If after leveling there are small defects left on the surface, you can additionally add a little mixture from the trowel and level it again using the rule. To achieve greater evenness, grout is used at the final stage of work.

To thoroughly plaster the entire surface of the wall, you need to work in areas between the beacons. When one fragment is completed, you can begin the next segment.

Advantages of using the mixture

Plaster material has certain advantages:

  • the surface is able to resist the effects of water, dries quickly after getting wet, without deteriorating its properties;
  • excellent vapor permeability ensures a comfortable indoor microclimate;
  • the material is environmentally safe and meets all hygienic and sanitary requirements;
  • with the help of such a mixture it becomes possible to change the decor style;
  • the composition fully complies with fire safety requirements;
  • low cost and low expenses associated with organizing plastering work;
  • provides additional protection from extraneous noise.

The plastered surface gets a presentable appearance, and it becomes possible to perform finishing with various materials - wallpaper, paint, etc.

In addition to the listed advantages, developers also note a number of disadvantages of the material:

  • During the operational period, cracks may form on the surface of the plaster layer. This is associated with shrinkage of the structure or violations committed in the technology of making the mortar and carrying out plastering work;
  • working with such a mixture is allowed only at positive temperatures;
  • plastering walls with cement-sand mortar involves preliminary preparation of the walls - installing a reinforcing layer, applying notches, priming;
  • the work is performed manually, which takes a lot of time;
  • According to established construction standards, it is allowed to apply a layer of plaster of a certain thickness.

Mechanized plastering of walls using beacons

Now that you know how to plaster walls on your own to a smooth surface, it should be explained that there is also a mechanized method of applying plaster. This type of finishing work is usually carried out by specialists from a construction company and is most often used in large industrial and public buildings. Of course, a layer of plaster applied in this way will differ from a man-made one in its ideal smoothness, but it will also be thinner, which cannot but affect the performance characteristics of the coating, despite the obvious advantages of the method.

Mechanized plaster is produced using a special plastering machine, in which, directly during application, a dry cement-sand mixture and water supplied under high pressure are mixed. The sprayed composition spreads evenly over the surface and dries quickly. The coating created in this way is characterized by high wear resistance and impact resistance, which is suitable for industrial premises.
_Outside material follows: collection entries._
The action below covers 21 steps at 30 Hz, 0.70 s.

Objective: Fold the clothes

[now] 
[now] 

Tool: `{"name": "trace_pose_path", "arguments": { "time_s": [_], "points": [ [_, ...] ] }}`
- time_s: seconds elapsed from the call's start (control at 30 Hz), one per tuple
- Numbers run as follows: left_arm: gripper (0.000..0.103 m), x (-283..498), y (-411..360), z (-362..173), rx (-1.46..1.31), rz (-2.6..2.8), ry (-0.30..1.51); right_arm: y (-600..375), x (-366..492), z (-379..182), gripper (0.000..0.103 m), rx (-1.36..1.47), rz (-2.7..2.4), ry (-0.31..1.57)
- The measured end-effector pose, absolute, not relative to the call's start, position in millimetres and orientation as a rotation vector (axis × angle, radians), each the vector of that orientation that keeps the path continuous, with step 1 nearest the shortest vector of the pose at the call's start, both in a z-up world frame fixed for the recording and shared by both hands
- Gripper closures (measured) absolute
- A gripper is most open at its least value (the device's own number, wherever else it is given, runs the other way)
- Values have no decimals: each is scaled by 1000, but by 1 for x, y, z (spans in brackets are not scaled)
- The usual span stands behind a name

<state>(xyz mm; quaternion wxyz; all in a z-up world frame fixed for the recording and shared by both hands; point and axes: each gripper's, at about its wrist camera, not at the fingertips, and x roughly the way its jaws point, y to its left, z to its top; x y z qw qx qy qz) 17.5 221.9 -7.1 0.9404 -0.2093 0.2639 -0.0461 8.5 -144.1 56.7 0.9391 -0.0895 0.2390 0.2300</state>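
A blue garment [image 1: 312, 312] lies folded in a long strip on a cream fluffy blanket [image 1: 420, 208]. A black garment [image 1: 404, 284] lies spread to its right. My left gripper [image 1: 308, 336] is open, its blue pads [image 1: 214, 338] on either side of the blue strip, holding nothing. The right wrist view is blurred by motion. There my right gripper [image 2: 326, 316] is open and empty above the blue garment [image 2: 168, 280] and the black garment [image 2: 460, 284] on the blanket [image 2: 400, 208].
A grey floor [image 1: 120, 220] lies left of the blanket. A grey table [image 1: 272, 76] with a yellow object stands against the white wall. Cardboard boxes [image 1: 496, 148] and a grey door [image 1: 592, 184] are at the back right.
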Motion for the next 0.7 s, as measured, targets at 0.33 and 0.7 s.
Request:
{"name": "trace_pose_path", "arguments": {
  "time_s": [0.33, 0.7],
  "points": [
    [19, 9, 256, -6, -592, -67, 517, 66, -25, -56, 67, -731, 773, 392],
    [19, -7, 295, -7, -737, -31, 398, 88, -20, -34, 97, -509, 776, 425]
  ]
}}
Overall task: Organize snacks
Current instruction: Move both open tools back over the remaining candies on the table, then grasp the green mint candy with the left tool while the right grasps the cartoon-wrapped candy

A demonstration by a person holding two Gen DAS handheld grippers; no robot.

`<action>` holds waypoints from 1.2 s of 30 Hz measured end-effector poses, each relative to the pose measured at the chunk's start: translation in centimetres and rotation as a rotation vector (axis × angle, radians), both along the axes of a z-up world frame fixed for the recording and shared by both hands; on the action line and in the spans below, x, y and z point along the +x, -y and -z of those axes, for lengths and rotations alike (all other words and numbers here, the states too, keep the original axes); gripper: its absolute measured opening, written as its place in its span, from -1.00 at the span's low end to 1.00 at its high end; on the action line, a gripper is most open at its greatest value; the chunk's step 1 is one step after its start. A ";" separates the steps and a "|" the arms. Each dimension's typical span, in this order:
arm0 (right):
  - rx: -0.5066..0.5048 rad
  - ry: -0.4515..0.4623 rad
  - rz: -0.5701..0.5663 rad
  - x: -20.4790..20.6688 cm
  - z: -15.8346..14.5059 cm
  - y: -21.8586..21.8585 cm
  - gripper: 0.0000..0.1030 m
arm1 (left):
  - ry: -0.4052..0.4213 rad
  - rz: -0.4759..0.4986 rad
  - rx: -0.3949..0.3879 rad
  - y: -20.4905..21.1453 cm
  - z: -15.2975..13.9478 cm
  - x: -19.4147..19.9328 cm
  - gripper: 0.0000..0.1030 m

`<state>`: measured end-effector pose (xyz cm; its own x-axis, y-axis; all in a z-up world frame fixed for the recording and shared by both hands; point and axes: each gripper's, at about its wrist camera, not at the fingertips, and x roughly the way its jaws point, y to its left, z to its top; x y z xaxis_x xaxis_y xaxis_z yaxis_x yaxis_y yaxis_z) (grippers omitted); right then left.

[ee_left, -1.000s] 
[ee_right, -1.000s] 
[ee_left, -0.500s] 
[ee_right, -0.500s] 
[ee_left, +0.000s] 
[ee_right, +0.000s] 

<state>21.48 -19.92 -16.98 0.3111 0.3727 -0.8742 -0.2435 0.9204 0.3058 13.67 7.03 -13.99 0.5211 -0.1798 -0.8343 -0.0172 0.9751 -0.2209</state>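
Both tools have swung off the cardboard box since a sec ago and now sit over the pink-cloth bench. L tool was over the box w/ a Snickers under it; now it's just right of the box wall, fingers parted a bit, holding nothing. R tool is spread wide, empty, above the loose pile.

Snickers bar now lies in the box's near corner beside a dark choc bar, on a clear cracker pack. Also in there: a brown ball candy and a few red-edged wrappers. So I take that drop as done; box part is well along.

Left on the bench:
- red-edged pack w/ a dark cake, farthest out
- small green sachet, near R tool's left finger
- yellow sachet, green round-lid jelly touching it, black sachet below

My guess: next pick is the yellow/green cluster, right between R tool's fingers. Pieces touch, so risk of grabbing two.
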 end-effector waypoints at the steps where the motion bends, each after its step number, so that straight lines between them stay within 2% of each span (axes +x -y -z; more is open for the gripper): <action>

Simpler, but also mechanized methods include applying plaster using a pneumatic hopper. In it, the solution is sprayed by pumping air, which makes it possible to cover fairly large areas with an even layer. Using various attachments, you can process corners, slopes, transitions and other hard-to-reach places.

Having examined all the presented algorithms of actions when applying plaster to level walls, one cannot help but notice that even a beginner can cope with this task. Proper preparation, a well-thought-out plan of action, high-quality building materials and durable tools will help you complete all the planned work with ease. If you are not confident in your abilities, it is better, of course, to turn to professionals; if you like to do everything yourself, be patient and get to work.

Necessary equipment

Before plastering the walls, it is recommended to prepare everything you need to complete the work. The kit looks like this:

  • trowel or ladles;
  • rule;
  • grater and grater;
  • construction level;
  • lighthouses;
  • a shovel and a container of a suitable size for making a batch (for large volumes of work, it is allowed to use a concrete mixer);
  • buckets;
  • spray bottle for moistening walls;
  • fishing line or cord;
  • hammer, chisel, brushes.

Preparation of the solution

You can start plastering the walls only after all the work described above has been completed. Once they are completed and the beacons have dried (at least a day after installation), you can begin to prepare a solution based on cement and sand. The ratio of the components usually depends on the brand of cement used (400 - 4 buckets of sand, 500 - 5). Otherwise, the proportions may fluctuate if there is no confidence in the manufacturers, increasing towards cement.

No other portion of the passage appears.